As news reports about him and his close associates continue to flood the media, Donald Trump begins his first major foreign-diplomacy trip. Regardless how his trip goes, people wonder if he will still be president a few weeks from now.

I really don’t know how much longer Donald Trump will occupy the White House. I leave that kind of speculation to others.…..I do, however, have a big concern about what occupies much of contemporary America: POLARIZATION.

American polarization — extreme, sharp, and often bitter — is more extreme today than during the nineteenth century Civil War. Whether Trump remains president or not, polarization, I fear, will continue to threaten American identity and existence.

Like many of you, I suspect, I lived through the heated debates, demonstrations, and civil unrest of the 1960s and 1970s. I vividly remember the assassinations of John Kennedy, Robert Kennedy, Martin Luther King, and Malcolm X. What’s happening today, however, is more serious and more sinister than the unsettling events of the ‘60s and ‘70s, because it is more widespread and more deeply rooted. People are retreating behind strongly defended walls constructed on racism, ignorance, fundamentalism, and narcissistic economics. These polarization walls, stretching across the country, are far more threatening than any real or imagined wall between Mexico and the USA.

Republicans and Democrats, today, are more ideologically divided than at any point in the past twenty years; and American society is being pulled apart by strong ideological divisions along educational, generational, and religious lines. The issues are hardly limited to politics or battles between Fox News and NBC. Contemporary Christians are more divided by “fundamentalists” and “new earth creationists” battling “progressives” than they are by Catholics who can’t get along with Protestants or vice versa.

And all across the country, civility appears to be a lost virtue; and it is being replaced by proud partisan nastiness and demeaning rhetoric. “Unfriending” on Facebook is the new fad; and tweeting is a sure way to screw and destroy school classmates, annoying business associates, or the guy down the street, who just married his buddy.

The roots of our contemporary polarization are in our changing U.S. population, with its rapidly growing racial, ethnic, and cultural diversity. Some people cannot deal with reality as a developing life story. I don’t agree with them, but I can understand the anxieties of white supremacists. Thanks to large-scale immigration from Latin America and Asia, since the 1960s, as well as higher fertility rates among non-whites, the racial and ethnic makeup of the United States has undergone a major transformation.
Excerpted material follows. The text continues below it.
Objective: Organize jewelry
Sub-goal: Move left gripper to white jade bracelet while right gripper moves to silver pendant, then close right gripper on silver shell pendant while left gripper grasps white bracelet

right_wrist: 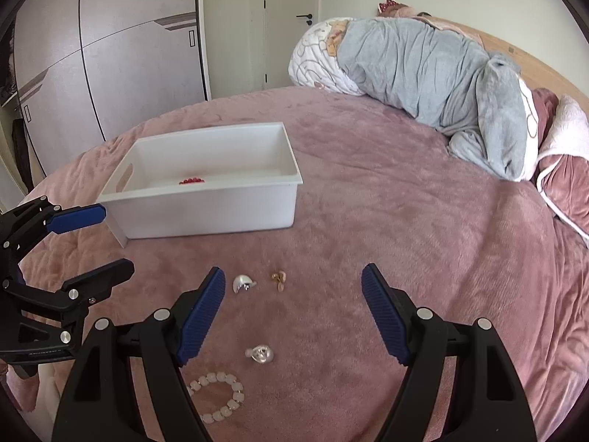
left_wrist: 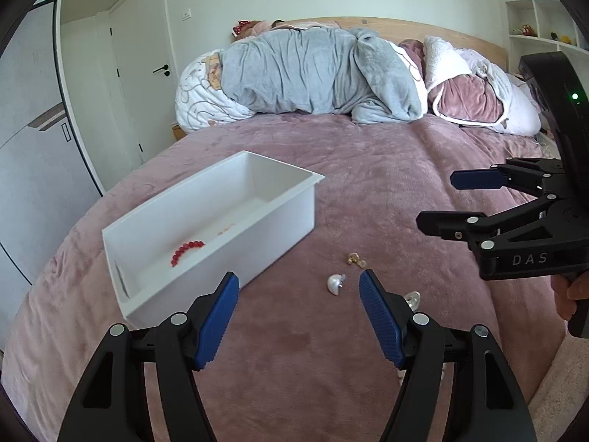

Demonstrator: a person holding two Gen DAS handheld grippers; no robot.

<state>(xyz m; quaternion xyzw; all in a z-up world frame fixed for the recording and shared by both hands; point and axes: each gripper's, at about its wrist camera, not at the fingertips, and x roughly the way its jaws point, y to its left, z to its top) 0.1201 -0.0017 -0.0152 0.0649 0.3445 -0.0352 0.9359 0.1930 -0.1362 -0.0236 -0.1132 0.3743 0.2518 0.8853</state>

Non-whites now comprise a major share of the overall population; and non-Latino whites will make up less than half of the country’s population by 2044, if not before.

Today, for the first time in U.S. History, there are more students of color than white students in American public schools. White supremacist rhetoric is not going to change this reality.

The other part of the demographic trend that accelerates polarization in the United States is that African Americans and Latinos continue to experience significantly worse health conditions, poorer educational and job opportunities, inferior housing, higher unemployment, and lower incomes than white Americans. They also encounter more hostility and prejudice in their interactions with public officials and police officers.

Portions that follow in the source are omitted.